The team, associated with the University of California, Irvine and a biotech company called Amplifica, believes they've identified the signaling pathway that drive hair growth to find new ways to stop stem cells from giving up on producing hair follicles.

Experiments with mice, as detailed in a new paper published in the journal Developmental Cell last month, have been promising. The mice were genetically modified to have the hair growth signaling pathway turned on permanently.

The result: the mice rapidly grew hair, in a promising first step towards a potentially groundbreaking treatment for an incredibly common condition, especially considering current treatment options like hair transplants and hair growth drugs are invasive and expensive.

Using RNA sequencing, the team found that a molecule called SCUBE3, which appears to hack follicles into producing hair again, was being expressed by the mice that had their genes modified.
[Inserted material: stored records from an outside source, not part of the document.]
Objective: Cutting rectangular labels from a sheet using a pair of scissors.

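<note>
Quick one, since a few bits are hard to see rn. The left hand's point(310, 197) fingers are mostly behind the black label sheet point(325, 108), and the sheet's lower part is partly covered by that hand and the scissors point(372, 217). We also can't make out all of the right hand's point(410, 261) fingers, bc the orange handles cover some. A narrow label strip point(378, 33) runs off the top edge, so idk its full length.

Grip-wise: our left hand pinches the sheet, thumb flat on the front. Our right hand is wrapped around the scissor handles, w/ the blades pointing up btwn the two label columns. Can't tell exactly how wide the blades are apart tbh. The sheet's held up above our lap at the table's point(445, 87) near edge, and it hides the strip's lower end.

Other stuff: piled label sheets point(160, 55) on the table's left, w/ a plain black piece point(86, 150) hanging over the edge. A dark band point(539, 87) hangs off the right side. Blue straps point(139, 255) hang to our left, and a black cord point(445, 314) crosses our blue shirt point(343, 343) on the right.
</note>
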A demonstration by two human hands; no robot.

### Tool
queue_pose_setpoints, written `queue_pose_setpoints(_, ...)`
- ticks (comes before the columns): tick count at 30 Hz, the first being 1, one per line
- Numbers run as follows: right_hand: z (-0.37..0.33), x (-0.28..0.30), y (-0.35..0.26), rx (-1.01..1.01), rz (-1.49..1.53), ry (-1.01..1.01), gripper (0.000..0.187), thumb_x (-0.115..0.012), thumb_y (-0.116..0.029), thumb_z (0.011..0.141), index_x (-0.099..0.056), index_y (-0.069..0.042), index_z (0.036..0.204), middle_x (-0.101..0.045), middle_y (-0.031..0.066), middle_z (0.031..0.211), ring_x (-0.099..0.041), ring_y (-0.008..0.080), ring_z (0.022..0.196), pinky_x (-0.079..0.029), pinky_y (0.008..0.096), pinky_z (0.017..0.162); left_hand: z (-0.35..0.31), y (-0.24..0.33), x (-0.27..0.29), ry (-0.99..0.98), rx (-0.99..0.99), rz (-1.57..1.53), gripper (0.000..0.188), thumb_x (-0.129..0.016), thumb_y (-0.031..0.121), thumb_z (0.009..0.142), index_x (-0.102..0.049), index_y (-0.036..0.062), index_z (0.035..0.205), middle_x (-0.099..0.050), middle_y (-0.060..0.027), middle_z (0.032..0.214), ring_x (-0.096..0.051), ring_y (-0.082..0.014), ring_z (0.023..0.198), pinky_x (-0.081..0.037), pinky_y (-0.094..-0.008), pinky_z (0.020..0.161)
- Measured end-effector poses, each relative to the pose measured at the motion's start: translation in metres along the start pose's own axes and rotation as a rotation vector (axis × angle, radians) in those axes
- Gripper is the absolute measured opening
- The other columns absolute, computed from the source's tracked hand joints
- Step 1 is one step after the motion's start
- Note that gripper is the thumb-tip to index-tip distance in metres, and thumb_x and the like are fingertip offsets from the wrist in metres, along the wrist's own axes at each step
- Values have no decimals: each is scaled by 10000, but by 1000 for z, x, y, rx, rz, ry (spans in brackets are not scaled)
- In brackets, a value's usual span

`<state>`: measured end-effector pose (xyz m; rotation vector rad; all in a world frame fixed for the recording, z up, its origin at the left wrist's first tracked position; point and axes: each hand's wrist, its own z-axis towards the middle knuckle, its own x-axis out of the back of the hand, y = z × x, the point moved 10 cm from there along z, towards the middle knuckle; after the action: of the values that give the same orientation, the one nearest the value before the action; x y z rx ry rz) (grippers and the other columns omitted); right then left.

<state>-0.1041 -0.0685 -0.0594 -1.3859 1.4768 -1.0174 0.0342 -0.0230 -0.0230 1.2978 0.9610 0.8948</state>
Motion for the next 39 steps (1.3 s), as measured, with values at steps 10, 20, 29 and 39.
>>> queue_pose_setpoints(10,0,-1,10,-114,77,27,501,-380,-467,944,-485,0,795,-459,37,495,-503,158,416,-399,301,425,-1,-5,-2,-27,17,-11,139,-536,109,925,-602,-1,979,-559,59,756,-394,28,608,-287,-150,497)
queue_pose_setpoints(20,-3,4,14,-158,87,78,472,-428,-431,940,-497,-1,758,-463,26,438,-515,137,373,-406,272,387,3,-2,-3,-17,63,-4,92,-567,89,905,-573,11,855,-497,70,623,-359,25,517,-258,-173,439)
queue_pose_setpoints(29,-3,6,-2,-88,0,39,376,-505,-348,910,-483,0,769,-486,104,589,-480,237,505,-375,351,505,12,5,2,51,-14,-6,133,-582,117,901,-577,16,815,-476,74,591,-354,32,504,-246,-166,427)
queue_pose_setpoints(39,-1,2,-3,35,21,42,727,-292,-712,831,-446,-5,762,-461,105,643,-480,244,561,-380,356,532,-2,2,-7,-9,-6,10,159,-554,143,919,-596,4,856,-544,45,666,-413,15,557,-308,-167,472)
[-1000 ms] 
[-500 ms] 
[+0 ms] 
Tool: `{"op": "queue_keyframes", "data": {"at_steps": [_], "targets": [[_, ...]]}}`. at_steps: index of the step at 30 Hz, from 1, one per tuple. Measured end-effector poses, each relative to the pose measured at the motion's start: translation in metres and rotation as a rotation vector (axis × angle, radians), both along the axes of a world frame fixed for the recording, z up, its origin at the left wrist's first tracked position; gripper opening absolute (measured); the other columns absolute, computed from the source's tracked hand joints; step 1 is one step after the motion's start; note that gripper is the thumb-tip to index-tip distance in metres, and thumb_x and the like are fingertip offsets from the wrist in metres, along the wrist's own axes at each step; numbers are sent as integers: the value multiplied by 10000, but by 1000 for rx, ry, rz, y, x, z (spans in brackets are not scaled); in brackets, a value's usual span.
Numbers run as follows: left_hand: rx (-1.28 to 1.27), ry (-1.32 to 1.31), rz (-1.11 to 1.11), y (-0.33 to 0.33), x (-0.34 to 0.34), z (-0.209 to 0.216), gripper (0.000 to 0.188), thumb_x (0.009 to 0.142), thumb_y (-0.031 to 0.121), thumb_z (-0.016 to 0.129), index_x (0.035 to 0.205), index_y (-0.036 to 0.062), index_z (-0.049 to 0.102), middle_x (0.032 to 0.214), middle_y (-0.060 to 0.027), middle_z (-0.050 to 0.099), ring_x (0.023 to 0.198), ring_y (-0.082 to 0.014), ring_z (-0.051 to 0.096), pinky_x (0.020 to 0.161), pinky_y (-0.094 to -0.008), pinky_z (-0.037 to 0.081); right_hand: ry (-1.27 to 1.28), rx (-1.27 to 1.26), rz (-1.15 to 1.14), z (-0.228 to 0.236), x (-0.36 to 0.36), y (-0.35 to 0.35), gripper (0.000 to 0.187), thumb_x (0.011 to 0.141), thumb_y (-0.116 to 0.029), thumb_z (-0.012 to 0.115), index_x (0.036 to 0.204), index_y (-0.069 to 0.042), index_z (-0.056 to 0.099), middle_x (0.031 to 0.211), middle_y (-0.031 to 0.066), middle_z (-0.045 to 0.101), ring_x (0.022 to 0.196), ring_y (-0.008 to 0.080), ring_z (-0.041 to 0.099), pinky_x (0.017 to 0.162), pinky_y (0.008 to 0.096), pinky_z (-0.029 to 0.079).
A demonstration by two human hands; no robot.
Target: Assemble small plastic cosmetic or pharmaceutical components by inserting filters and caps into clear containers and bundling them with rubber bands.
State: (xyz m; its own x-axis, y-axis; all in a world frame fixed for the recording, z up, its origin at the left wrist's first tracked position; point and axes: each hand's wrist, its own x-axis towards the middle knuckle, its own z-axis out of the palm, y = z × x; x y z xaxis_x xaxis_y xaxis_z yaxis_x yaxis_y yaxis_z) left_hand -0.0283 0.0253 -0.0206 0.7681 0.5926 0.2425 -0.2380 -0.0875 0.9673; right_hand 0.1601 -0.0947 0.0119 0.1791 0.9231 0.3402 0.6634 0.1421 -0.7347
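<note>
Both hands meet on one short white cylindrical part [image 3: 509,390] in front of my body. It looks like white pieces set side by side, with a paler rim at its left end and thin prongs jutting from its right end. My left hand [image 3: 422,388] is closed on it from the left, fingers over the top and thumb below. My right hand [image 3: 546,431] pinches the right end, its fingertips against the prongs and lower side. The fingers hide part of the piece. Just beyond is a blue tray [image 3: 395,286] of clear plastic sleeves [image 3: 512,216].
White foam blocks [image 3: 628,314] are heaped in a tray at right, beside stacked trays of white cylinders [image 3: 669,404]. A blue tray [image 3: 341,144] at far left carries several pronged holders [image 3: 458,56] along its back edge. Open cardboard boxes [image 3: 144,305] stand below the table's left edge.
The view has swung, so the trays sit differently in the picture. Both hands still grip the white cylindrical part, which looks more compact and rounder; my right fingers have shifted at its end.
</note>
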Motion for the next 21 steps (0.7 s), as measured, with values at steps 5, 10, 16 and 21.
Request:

In an especially promising twist the technique even worked in mice that had human hair follicles grafted to their skins.

There's much work to do before the treatment could be used on people. But UCLA professor and Amplifica chief scientific officer Maksim Plikus has no problems envisioning a future in which SCUBE3 is a simple, Botox injection-like treatment for balding patients.

"You have a patient sitting in a dentist-like chair, they close their eyes, and then you go tch, tch, tch, tch," Plikus told Wired.

The molecule would simply be injected into the scalp less than a millimeter into the skin, a procedure that would take less than 20 minutes, according to Plikus.

The system does have one major flaw: what if patients don't have hair follicles to begin with? In that case, they'll be stuck with the option of having new follicles transplanted.

Despite that limitation, scientists are investigating new ways of addressing an issue faced by the majority of the male population — and a large chunk of the female population as well — with options that are far less invasive and potentially much cheaper.

READ MORE: This Follicle-Hacking Drug Could One Day Treat Baldness [Wired]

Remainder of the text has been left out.